Roti Keju
Roti Keju
Sosok besar itu tiba-tiba sudah berada di hadapanku yang sedang berkonsentrasi mencatat materi biologi yang sedari tadi di tulis di papan oleh wali kelasku. “Nilai andre kan turun gara-gara pacaran sama siska” teriakan itu memekak di telingaku. Sedetik pertama semua anak diam kemudian tertawa habis-habisan di belakangku. Aku diam saja. Wajahku berkerut. Aku menatap anak-anak sekongkolan ryan, anak yang besar tadi. “maap sis”, ucap danu dan synthia sambil senyum-senyum. Aku diam saja. Sudah kuduga ini kerjaan anak-anak itu. Ya, di setiap sekolah pasti ada saja kan sekelompok anak-anak nakal yang suka berulah dan mencari perhatian.

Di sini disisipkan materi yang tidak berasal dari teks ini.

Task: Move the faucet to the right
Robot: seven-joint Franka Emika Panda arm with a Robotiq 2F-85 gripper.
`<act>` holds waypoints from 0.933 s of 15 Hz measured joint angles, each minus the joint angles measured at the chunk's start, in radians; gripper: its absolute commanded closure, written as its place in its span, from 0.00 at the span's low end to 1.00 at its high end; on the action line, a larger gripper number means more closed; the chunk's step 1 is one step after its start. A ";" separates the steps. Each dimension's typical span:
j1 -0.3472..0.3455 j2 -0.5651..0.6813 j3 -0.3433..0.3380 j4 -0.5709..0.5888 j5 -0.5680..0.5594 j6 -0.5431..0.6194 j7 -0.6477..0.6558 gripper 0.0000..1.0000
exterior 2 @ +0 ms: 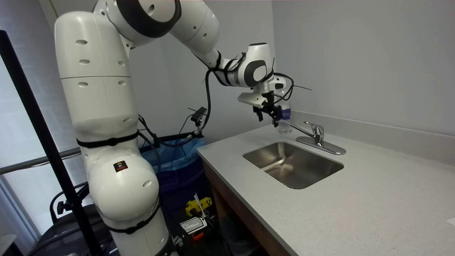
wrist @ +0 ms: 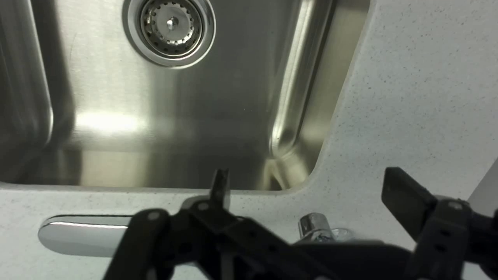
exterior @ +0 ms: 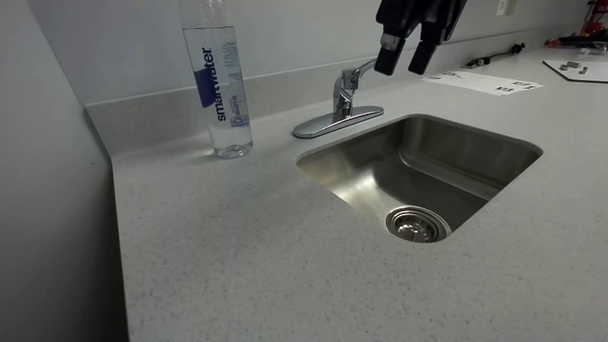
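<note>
We see the faucet [exterior: 342, 102] upright on the counter [exterior: 213, 237], between the sink [exterior: 465, 147] and the low ledge [exterior: 285, 92] of the wall [exterior: 308, 33]. Its flat base plate [exterior: 323, 126] lies along the edge of the sink, just beside it. In an exterior view, the spout [exterior 2: 299, 129] slants upward, and its end reaches, in the picture, to the gripper [exterior 2: 268, 121]. Whether the two are touching, we cannot tell.

The gripper hangs above the counter and points downward. Its two fingers [wrist: 406, 198] stand wide apart, and we see nothing that they grasp. In the wrist view, the end of the spout appears in the gap between the fingers, apart from both of them, while the gripper covers the middle part of the faucet. In this same view we look down into the sink, where the round drain [wrist: 171, 23] shows.

A tall clear bottle [exterior: 218, 95], with water inside, stands upright near the faucet; in an exterior view it is partly hidden behind the end of the white arm [exterior 2: 117, 99]. Farther along the counter we notice white paper [exterior: 482, 84] with dark marks, and also a board [exterior: 593, 73] with small grey pieces on it.
</note>
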 measured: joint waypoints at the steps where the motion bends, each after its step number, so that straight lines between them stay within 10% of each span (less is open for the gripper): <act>1: 0.000 0.001 0.000 0.000 0.000 0.000 0.000 0.00; 14: 0.014 0.171 0.011 0.246 -0.025 -0.072 -0.084 0.00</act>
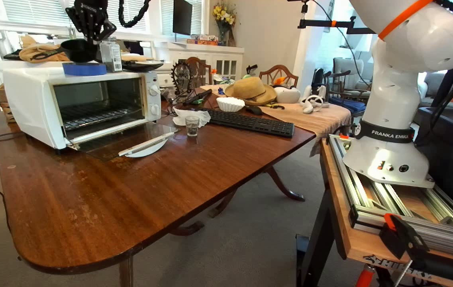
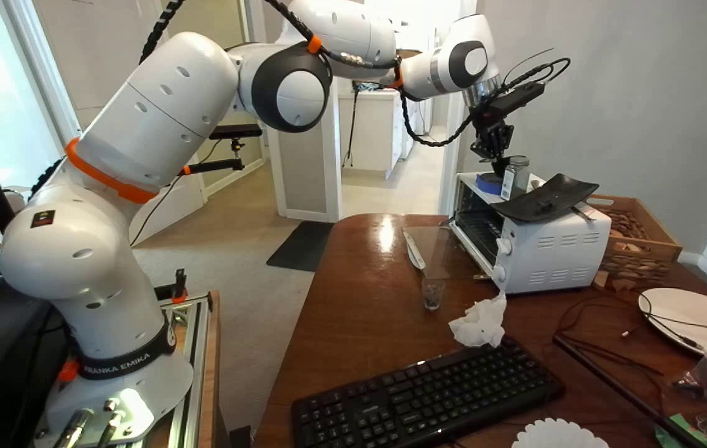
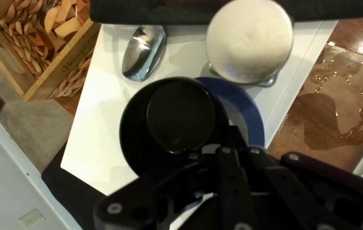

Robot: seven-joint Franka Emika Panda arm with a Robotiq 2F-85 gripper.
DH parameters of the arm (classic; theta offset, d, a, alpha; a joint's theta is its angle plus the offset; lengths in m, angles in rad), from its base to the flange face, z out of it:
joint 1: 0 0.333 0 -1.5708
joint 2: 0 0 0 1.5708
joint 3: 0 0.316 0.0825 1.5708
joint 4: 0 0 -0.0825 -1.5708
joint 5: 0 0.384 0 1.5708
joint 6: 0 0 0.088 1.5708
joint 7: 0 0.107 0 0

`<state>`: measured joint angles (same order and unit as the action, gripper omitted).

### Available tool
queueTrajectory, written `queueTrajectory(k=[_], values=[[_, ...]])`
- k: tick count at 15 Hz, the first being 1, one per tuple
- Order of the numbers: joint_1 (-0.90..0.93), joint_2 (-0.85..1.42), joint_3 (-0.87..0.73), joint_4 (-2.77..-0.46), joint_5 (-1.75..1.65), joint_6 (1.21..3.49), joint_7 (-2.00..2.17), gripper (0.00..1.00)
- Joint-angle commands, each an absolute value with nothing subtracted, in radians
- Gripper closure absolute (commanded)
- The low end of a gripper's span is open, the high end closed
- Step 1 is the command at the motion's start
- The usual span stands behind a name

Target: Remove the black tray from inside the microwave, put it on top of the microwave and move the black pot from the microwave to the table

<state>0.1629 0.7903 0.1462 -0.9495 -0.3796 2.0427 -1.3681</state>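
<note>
1. On the wooden table (image 1: 91,207), far left in an exterior view, we see the toaster oven (image 1: 35,103).
2. Over its top, the black saucepan (image 1: 78,52) points its handle (image 1: 47,53) left.
3. Our claw (image 1: 95,41) looks pinched on its right rim; we judge it must rise, then travel near and right.

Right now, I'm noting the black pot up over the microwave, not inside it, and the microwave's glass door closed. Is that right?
Not quite: both exterior views show the glass door open, folded down over the table. The rest stands: the black pot is up over the microwave, not inside it.
</note>
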Motion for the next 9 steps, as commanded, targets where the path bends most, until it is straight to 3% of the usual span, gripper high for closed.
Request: queueTrajectory(k=[1,9], values=[[0.172,0.78,0.143,-0.934,-0.383,2.031,-1.351,0.99],[0.167,0.704,0.111,-1.01,-0.402,2.217,-1.16,0.99]])
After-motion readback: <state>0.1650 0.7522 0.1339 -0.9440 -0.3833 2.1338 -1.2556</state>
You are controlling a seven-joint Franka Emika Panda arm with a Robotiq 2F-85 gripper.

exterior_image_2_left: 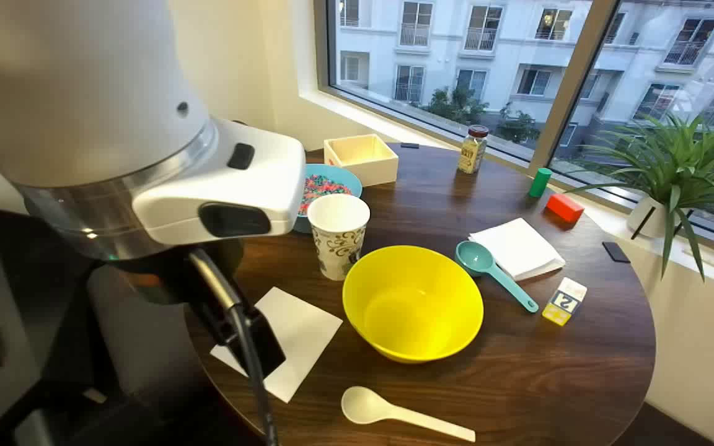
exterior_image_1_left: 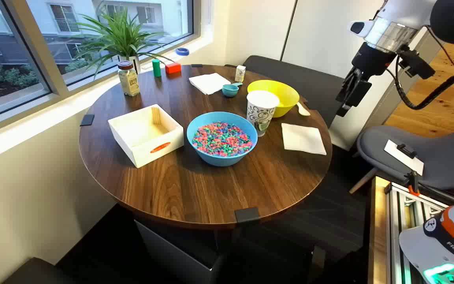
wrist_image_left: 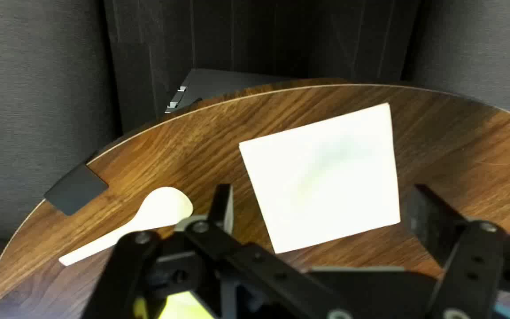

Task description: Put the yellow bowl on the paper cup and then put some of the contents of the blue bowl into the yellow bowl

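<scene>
Wrist view showed the black two-fingered gripper (wrist_image_left: 324, 208) raised with its jaws spread wide; through the gap a square white napkin (wrist_image_left: 321, 177) was visible, flat on the round dark-wood surface (wrist_image_left: 467, 141). A cream-white spoon (wrist_image_left: 151, 215) lay near that napkin. The bright yellow round plastic bowl (exterior_image_2_left: 413, 303) sat upright on the surface, just beside the white paper cup (exterior_image_2_left: 337, 248) with dark scrolled print — whether the two touched could not be told. In both exterior views the cup stood upright between the yellow bowl and the light blue round bowl (exterior_image_1_left: 222, 161). That blue bowl held a heap of tiny multicoloured pieces (exterior_image_1_left: 223, 139) (pink, green and blue among them), and an open-topped box of pale wood (exterior_image_1_left: 144, 154) stood just beside it. In an exterior view, a teal measuring scoop (exterior_image_2_left: 494, 271) lay on the side of the yellow bowl away from the cup, by a folded white napkin (exterior_image_2_left: 516, 244). Farther off, a red rectangular block (exterior_image_2_left: 564, 208) lay near an upright green cylinder (exterior_image_2_left: 540, 183).
</scene>
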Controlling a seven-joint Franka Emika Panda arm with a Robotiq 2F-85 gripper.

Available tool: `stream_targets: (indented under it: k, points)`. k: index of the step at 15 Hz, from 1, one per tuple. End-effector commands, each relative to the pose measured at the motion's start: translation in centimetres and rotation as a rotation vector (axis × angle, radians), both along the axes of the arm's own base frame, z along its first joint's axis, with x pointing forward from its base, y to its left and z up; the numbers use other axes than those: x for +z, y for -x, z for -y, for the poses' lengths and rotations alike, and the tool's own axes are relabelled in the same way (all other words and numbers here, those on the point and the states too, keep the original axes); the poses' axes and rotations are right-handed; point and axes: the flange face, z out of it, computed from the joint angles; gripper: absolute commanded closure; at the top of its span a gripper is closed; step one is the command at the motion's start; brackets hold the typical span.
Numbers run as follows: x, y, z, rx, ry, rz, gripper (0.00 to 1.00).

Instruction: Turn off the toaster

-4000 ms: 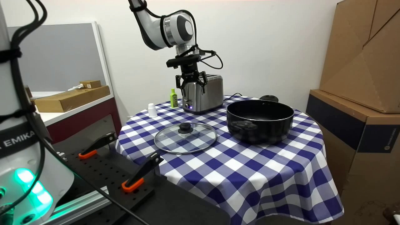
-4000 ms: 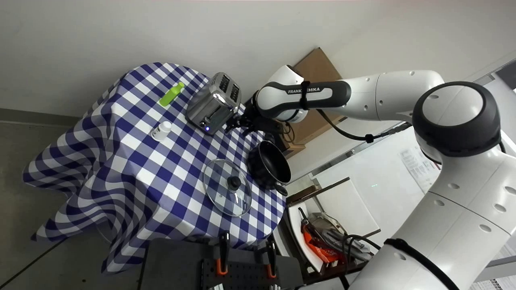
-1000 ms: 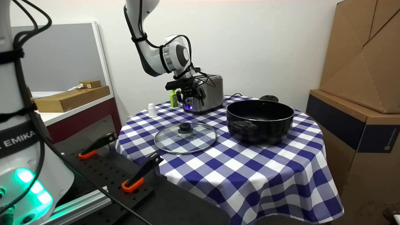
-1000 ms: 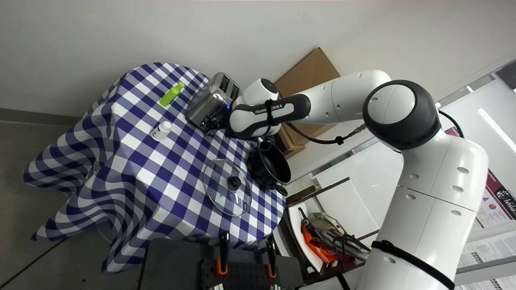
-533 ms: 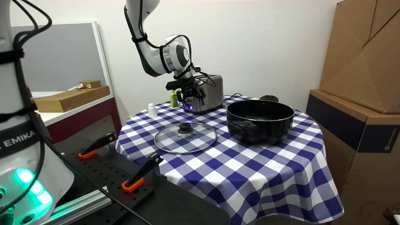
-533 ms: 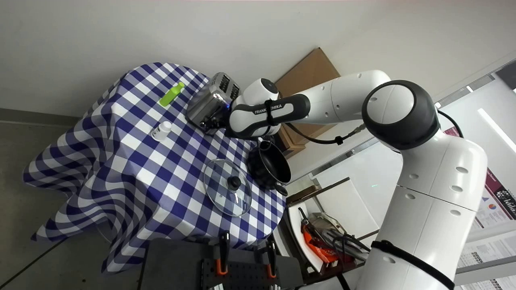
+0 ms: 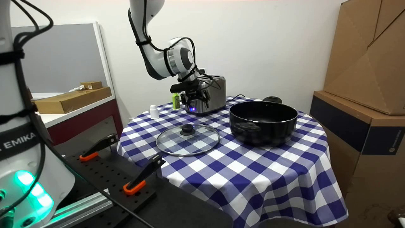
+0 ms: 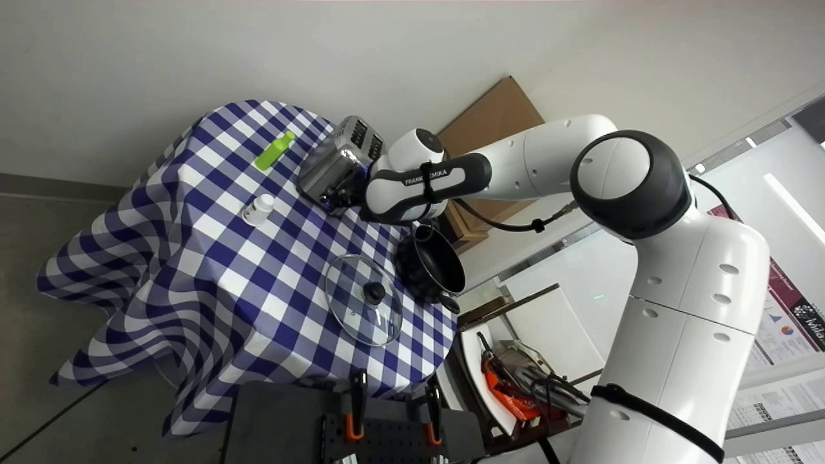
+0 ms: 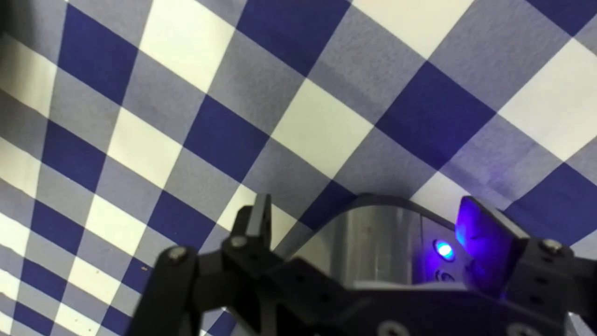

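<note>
The silver toaster [image 7: 217, 93] stands at the back of the table; it also shows in an exterior view [image 8: 327, 162] and at the bottom of the wrist view [image 9: 359, 247]. A round button on its control face glows blue [image 9: 444, 250]. Part of another round control lies just below it; the rest is hidden by the gripper. My gripper [image 9: 366, 217] is open and empty, its fingers spread around a rounded toaster corner. Its right finger is close beside the lit button; I cannot tell whether it touches. In an exterior view the gripper [image 7: 196, 102] is low in front of the toaster.
A black pot [image 7: 262, 126] and a glass lid [image 7: 188, 144] lie on the checked tablecloth [image 7: 234, 177]. A white bottle [image 7: 154, 112] and a green bottle [image 7: 176, 100] stand near the toaster. Cardboard boxes [image 7: 370, 63] stand beside the table.
Over four seconds my arm has come down and closer to the toaster's control face. In the last half second the gripper has shifted slightly. It stays open, and the button's light stays on.
</note>
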Motion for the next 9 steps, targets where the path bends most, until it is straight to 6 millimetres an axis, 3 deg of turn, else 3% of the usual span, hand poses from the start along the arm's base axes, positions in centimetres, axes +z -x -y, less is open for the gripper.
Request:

Padahal baru saja tadi mereka menyembunyikan tasku namun aku bertindak seolah tak perduli, mungkin ini adalah lanjutan kegiatan “mencari perhatian” mereka. Ku geleng-gelengkan kepalaku seraya menatap kedua teman di belakang tempat dudukku, serena dan felix. Felix hanya tertawa-tawa saja, aku tau ia hanya bersenang senang. “Kata-kata ryan itu becanda tapi bener”, serena menimpali. “Oooo kayak salah tapi bener gitu ya?”, Tanya felix yang masih cekikikan. Kemudian mereka berdebat. Tidak penting ujarku dalam hati. Tak kusangka serena pun seakan menyalahkanku. Rasa kesal memenuhiku. Huh mereka ini sudah 17, sudah punya ktp, masih pantaskah berperilaku seperti ini?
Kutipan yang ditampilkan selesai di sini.